3rd president of the Popular Assembly of Kingdom of Montenegro
- In office 11 December 1911 – 25 October 1913
- Monarch: Nicholas I
- Preceded by: Milo Dožić
- Succeeded by: Milo Dožić

10th Minister of Education and Ecclesiastical Affairs of Principality of Montenegro
- In office 17 April 1907 – 15 April 1909
- Monarch: Nicholas I
- Prime Minister: Lazar Tomanović
- Preceded by: Gavrilo Cerović
- Succeeded by: Sekula Drljević

3rd and 5th Minister of Interior of Principality of Montenegro
- In office 15 April 1909 – 6 February 1910
- Monarch: Nicholas I
- Prime Minister: Lazar Tomanović
- Preceded by: Lakić Vojvodić
- Succeeded by: Lazar Tomanović
- In office 13 April 1910 – 28 August 1910
- Monarch: Nicholas I
- Prime Minister: Lazar Tomanović
- Preceded by: Lazar Tomanović
- Succeeded by: Himself (as Minister of Interior of Kingdom of Montenegro)

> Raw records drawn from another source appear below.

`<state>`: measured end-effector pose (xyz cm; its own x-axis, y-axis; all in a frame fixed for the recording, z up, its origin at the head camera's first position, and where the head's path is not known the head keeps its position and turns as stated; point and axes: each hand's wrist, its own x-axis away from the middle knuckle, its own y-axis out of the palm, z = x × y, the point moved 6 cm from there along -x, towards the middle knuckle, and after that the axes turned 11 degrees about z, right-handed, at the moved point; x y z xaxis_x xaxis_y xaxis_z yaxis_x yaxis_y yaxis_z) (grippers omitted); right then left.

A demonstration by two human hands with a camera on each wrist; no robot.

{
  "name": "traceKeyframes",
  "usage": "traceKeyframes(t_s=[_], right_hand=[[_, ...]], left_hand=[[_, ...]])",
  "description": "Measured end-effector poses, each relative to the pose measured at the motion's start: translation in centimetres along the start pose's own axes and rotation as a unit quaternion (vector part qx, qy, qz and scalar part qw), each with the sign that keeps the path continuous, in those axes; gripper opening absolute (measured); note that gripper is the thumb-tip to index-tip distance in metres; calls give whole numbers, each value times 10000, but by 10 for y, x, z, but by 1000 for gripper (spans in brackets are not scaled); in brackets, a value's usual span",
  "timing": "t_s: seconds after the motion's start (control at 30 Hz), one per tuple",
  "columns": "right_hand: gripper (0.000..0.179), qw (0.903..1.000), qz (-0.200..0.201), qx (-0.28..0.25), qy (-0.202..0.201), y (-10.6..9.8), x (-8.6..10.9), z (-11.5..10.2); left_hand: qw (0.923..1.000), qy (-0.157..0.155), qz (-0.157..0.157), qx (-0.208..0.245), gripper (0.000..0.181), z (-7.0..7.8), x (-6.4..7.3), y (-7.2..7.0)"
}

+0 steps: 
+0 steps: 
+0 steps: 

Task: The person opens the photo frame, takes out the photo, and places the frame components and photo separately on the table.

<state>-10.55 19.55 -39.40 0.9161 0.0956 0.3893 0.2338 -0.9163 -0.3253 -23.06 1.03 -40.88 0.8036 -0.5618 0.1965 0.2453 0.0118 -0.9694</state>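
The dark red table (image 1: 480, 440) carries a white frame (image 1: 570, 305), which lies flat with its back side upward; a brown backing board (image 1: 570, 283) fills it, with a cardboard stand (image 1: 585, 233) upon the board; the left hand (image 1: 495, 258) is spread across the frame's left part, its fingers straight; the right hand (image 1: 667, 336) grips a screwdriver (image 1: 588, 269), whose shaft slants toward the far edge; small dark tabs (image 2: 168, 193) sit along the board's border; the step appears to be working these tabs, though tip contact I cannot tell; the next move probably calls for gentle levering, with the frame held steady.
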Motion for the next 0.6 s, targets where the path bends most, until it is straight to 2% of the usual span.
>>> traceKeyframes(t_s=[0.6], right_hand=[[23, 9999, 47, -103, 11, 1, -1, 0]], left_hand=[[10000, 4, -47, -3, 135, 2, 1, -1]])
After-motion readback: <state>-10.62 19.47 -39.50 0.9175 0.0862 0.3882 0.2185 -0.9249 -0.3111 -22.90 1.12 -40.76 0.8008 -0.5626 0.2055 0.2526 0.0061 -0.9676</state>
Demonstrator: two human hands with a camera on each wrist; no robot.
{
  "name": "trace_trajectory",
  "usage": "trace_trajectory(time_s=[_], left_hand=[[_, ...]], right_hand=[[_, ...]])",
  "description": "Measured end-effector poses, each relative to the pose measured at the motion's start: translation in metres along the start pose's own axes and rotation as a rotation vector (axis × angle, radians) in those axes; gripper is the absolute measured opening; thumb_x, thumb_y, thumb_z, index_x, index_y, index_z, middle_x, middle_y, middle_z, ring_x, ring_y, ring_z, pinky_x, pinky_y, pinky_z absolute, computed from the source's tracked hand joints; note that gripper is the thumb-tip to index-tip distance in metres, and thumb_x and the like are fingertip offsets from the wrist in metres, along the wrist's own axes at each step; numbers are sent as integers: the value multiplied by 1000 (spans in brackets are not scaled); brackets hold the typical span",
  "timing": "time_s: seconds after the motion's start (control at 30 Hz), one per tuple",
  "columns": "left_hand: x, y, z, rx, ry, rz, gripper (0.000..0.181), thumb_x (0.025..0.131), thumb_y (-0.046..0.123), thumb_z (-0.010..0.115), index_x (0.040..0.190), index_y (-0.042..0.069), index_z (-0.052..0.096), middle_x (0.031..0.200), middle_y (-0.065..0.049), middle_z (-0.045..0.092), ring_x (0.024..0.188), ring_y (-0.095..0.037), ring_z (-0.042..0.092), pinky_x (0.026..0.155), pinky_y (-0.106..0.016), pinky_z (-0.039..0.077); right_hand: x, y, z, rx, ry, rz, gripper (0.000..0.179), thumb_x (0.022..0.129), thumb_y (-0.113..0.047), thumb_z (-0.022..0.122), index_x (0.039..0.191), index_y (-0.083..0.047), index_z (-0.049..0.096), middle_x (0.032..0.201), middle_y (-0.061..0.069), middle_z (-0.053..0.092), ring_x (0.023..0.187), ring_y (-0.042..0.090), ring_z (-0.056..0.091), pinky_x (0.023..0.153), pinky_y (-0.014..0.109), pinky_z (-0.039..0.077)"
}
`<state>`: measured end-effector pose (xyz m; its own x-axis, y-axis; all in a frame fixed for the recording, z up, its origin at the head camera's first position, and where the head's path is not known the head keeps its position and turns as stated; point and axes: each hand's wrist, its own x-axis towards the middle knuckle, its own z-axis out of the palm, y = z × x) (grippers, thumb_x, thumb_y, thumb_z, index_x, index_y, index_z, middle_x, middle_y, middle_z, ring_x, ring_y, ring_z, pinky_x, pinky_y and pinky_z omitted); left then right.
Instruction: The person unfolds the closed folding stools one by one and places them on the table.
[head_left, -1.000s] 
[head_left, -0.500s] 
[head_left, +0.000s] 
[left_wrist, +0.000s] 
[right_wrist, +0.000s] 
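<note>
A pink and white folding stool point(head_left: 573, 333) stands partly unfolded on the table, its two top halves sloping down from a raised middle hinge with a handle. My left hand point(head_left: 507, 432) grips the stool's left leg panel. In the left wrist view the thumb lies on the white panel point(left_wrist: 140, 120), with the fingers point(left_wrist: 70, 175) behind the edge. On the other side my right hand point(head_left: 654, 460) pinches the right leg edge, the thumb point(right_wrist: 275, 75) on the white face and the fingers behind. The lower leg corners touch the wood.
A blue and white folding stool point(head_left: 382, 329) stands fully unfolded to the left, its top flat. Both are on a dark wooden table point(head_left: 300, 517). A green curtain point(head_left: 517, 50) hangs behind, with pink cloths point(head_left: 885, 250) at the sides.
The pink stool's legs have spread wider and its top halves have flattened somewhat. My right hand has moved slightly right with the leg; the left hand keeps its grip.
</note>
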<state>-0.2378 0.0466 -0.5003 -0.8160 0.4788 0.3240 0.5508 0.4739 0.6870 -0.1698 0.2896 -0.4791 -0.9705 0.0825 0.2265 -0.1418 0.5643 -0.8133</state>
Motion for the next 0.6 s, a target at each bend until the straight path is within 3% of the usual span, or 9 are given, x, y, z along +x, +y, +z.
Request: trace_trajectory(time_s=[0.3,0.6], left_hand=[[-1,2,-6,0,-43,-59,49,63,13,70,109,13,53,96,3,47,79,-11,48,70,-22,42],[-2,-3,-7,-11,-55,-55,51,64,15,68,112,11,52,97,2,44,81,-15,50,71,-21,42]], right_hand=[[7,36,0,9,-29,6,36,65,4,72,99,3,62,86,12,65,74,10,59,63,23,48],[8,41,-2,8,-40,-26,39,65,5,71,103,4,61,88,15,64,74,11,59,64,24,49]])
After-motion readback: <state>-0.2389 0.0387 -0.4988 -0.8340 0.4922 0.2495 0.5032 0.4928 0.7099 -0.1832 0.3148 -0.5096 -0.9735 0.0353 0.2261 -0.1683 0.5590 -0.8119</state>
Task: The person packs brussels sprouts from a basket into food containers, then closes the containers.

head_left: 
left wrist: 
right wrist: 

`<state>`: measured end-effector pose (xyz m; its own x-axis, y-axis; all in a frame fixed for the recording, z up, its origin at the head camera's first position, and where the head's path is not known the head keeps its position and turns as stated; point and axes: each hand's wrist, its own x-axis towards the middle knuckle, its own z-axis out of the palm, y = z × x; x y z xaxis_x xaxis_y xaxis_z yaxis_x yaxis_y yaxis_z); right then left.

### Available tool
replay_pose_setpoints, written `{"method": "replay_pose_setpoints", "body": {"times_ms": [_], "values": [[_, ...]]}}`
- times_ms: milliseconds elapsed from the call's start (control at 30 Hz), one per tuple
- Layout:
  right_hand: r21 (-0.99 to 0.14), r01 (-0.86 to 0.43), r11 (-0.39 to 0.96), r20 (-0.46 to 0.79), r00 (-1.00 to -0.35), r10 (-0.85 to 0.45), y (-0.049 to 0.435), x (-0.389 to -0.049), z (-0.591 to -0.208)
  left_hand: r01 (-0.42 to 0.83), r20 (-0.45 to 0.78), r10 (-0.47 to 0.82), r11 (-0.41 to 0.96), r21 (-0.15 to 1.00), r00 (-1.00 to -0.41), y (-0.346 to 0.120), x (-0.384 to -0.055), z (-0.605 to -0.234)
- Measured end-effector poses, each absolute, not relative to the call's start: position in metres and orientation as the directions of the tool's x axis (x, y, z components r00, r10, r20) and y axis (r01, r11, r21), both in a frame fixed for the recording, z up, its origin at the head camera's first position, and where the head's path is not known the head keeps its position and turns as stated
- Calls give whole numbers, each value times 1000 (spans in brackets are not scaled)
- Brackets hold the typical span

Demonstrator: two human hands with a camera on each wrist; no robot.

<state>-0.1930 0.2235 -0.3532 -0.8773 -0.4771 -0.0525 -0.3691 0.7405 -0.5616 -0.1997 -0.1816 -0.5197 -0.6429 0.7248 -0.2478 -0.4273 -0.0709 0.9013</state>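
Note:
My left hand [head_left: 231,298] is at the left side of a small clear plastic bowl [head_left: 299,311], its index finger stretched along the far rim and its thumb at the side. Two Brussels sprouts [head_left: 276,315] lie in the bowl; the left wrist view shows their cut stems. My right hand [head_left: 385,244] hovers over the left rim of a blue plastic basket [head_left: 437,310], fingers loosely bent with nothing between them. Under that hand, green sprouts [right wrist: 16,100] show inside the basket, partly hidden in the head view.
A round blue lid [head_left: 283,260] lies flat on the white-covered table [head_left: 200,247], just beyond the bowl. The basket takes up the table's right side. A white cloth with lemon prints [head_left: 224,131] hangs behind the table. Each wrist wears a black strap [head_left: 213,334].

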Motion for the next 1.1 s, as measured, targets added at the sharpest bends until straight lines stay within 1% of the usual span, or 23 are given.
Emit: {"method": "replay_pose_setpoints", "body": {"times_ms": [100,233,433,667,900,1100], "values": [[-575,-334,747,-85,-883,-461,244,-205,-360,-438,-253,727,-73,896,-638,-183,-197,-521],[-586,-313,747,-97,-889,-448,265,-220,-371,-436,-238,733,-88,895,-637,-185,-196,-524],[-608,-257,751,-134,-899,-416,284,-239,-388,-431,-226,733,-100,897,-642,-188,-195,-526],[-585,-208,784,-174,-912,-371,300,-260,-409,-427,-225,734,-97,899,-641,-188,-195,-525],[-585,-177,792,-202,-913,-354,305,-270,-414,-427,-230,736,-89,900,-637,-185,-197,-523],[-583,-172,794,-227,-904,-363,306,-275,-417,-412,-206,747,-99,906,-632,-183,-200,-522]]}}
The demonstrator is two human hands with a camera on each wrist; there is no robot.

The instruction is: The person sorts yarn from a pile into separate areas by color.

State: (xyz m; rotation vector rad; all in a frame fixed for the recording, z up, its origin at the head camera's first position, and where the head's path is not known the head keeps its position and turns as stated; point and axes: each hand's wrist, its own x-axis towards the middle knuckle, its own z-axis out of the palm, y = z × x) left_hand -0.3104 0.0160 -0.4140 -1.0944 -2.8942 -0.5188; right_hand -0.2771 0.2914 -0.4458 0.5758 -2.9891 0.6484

1st and 4th Minister of Interior of Kingdom of Montenegro
- In office 28 August 1910 – 13 September 1910
- Monarch: Nicholas I
- Prime Minister: Lazar Tomanović
- Preceded by: Himself (as Minister of Interior of Principality of Montenegro)
- Succeeded by: Filip Jergović
- In office 19 June 1912 – 8 May 1913
- Monarch: Nicholas I
- Prime Minister: Mitar Martinović
- Preceded by: Marko Đukanović
- Succeeded by: Labud Gojnić

4th Minister of Interior of Kingdom of Montenegro in Exile
- In office 17 February 1919 – 28 June 1921
- Monarchs: Nicholas I Danilo Michael
- Prime Minister: Himself
- Preceded by: Nikola M. Hajduković
- Succeeded by: Milutin Vučinić

6th Minister of Foreign Affairs of Kingdom of Montenegro in Exile
- In office 17 February 1919 – 28 June 1921
- Monarch: Nicholas I
- Prime Minister: Himself
- Preceded by: Pero Soc
- Succeeded by: Pero Soc

Leader of the Greens of Kingdom of Montenegro
- In office 1 January 1919 – 14 June 1944 Serving with Krsto Popović and Novica Radović

Leader of True People's Party
- In office 1907–1918 Serving with Mitar Martinović and Lazar Mijušković

Personal details
- Born: 1873 Boljevići, Crmnica, Montenegro
- Died: 1944 (aged 71)
- Party: True People's Party
- Occupation: Politician, teacher

= Jovan Plamenac =

Montenegrin and Yugoslav politician

Jovan Simonov Plamenac (Јован Симонов Пламенац; 1873–1944) was a Montenegrin and Yugoslav politician.

Starting out as a prominent leader of the True People's Party in the Principality of Montenegro, state that would soon transform into a kingdom, Plamenac was a staunch supporter of the country's monarch Prince Nikola Petrović-Njegoš who changed his role to king in 1910. As World War I broke out and King Nikola secretly fled the country after it got invaded by the Central powers, Plamenac denounced the king.

Following the war, Plamenac became one of the leaders of the Greens and one of the chief protagonists of the 1919 Christmas Rebellion in opposition to the post-war Montenegrin unification with Serbia and subsequent creation of the Kingdom of Serbs, Croats and Slovenes. Upon fleeing to Italy in wake of the failed rebellion, Plamenac became head of the Montenegrin authorities in exile. At the post he presided over units of exiled Greens who trained in the town of Gaeta with Italian support before being covertly shipped back home across the Adriatic where a low-level guerrilla insurgency continued even after the failed rebellion. Plamenac also tried to gain political support abroad for his organization's opposition to the newly created South Slavic state, but achieved very little in that regard.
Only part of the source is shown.